### Your instructions
Drop the pictures and restate the rest of the listing word for word.

• • • •

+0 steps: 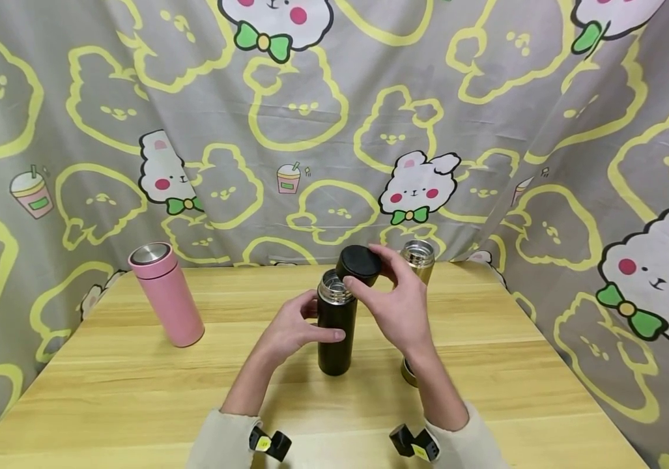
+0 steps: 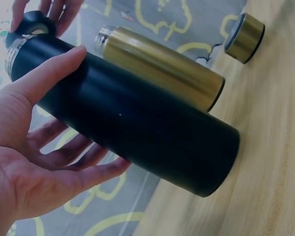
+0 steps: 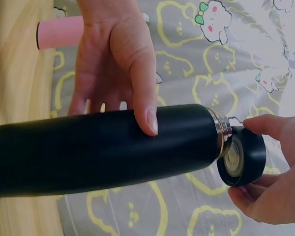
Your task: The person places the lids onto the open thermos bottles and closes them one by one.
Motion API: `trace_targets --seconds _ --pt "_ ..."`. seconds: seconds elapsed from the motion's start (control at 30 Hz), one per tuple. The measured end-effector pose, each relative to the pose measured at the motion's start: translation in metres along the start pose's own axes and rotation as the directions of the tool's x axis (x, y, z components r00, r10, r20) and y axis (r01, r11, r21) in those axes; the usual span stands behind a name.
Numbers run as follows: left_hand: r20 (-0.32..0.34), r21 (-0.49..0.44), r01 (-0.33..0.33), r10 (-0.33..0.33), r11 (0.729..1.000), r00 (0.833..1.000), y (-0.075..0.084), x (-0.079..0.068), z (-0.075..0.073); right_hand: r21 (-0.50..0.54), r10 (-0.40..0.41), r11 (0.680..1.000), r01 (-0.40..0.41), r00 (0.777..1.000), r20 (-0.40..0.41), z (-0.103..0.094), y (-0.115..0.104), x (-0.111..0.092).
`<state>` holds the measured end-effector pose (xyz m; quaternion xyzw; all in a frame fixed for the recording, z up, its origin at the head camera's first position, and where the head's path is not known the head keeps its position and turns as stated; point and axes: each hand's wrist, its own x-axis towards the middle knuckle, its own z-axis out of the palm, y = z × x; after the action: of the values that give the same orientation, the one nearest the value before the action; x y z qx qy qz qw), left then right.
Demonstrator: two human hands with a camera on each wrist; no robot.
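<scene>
A black thermos bottle [image 1: 335,352] stands upright on the table, its steel threaded neck [image 1: 334,286] uncovered. Around its upper body my left hand [image 1: 290,331] holds it, the thumb across the near side and the fingers behind. My right hand [image 1: 400,306] grips the black lid [image 1: 360,262] between thumb and fingers, tilted just above and to the right of the neck. In the right wrist view, the pale inside of the lid [image 3: 233,156] faces the bottle's mouth, close beside its edge.
Behind my right hand stands a gold thermos bottle [image 2: 157,64] without its lid. The gold lid [image 2: 246,38] rests on the table nearer me, partly behind my right wrist. A lidded pink thermos bottle [image 1: 171,303] stands at the left. Patterned cloth [image 1: 322,156] hangs behind the wooden table [image 1: 105,397].
</scene>
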<state>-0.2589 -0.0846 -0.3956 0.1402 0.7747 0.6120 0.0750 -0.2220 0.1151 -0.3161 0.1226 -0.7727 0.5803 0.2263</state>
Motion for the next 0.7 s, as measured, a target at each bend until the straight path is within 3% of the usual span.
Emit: trace_targets --seconds 0.37,0.7 --pt "0.001 0.001 -0.006 0.006 1.0 1.0 -0.0006 0.0002 0.0011 0.022 0.031 0.999 -0.033 0.995 0.092 0.0092 0.0013 -0.0026" --pt "0.008 -0.007 -0.009 0.009 1.0 1.0 -0.0004 -0.0001 0.0 0.025 0.013 1.0 -0.017 0.992 0.126 0.0096 0.0005 -0.0022"
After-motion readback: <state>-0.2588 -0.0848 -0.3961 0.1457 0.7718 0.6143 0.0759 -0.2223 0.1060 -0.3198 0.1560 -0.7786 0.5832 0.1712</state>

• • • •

### Finished exercise
+0 steps: 
+0 steps: 
+0 steps: 
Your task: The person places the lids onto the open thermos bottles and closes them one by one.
Motion API: `trace_targets --seconds _ --pt "_ ..."`. seconds: seconds elapsed from the motion's start (control at 30 Hz), one per tuple. The measured end-effector pose, each relative to the pose measured at the motion's start: translation in metres along the start pose's own axes and rotation as the directions of the tool's x axis (x, y, z components r00, r10, r20) and y axis (r01, r11, r21) in those axes; the usual span stands behind a name.
Numbers run as follows: left_hand: r20 (-0.32..0.34), r21 (-0.49..0.44), r01 (-0.33..0.33), r10 (-0.33..0.33), r11 (0.729..1.000), r00 (0.833..1.000), y (-0.075..0.084), x (-0.079..0.068), z (-0.075..0.073); right_hand: r21 (-0.50..0.54), r10 (-0.40..0.41), r11 (0.680..1.000), r01 (-0.40..0.41), r00 (0.777..1.000), r20 (-0.40..0.41), z (-0.103..0.094), y (-0.115..0.104), x (-0.111..0.092).
`<state>` holds the measured end-effector pose (xyz m; quaternion xyzw; all in a frame fixed for the recording, z up, its origin at the head camera's first position, and where the head's path is not known the head keeps its position and turns as stated; point and axes: each hand's wrist, its own x-axis towards the middle knuckle, its own z-axis out of the palm, y = z × x; after the action: of the values that give the same orientation, the one nearest the value before the action; x y z qx qy qz qw), left then right.
Demonstrator: two human hands with a camera on each wrist; no robot.
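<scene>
A black thermos bottle [image 1: 335,352] stands upright on the table, its steel threaded neck [image 1: 334,286] uncovered. Around its upper body my left hand [image 1: 290,331] holds it, the thumb across the near side and the fingers behind. My right hand [image 1: 400,306] grips the black lid [image 1: 360,262] between thumb and fingers, tilted just above and to the right of the neck. In the right wrist view, the pale inside of the lid [image 3: 233,156] faces the bottle's mouth, close beside its edge.
Behind my right hand stands a gold thermos bottle [image 2: 157,64] without its lid. The gold lid [image 2: 246,38] rests on the table nearer me, partly behind my right wrist. A lidded pink thermos bottle [image 1: 171,303] stands at the left. Patterned cloth [image 1: 322,156] hangs behind the wooden table [image 1: 105,397].
</scene>
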<state>-0.2589 -0.0846 -0.3956 0.1402 0.7747 0.6120 0.0750 -0.2220 0.1151 -0.3161 0.1226 -0.7727 0.5803 0.2263</state>
Motion for the next 0.7 s, as measured, a target at each bend until the straight path is within 3% of the usual span.
Emit: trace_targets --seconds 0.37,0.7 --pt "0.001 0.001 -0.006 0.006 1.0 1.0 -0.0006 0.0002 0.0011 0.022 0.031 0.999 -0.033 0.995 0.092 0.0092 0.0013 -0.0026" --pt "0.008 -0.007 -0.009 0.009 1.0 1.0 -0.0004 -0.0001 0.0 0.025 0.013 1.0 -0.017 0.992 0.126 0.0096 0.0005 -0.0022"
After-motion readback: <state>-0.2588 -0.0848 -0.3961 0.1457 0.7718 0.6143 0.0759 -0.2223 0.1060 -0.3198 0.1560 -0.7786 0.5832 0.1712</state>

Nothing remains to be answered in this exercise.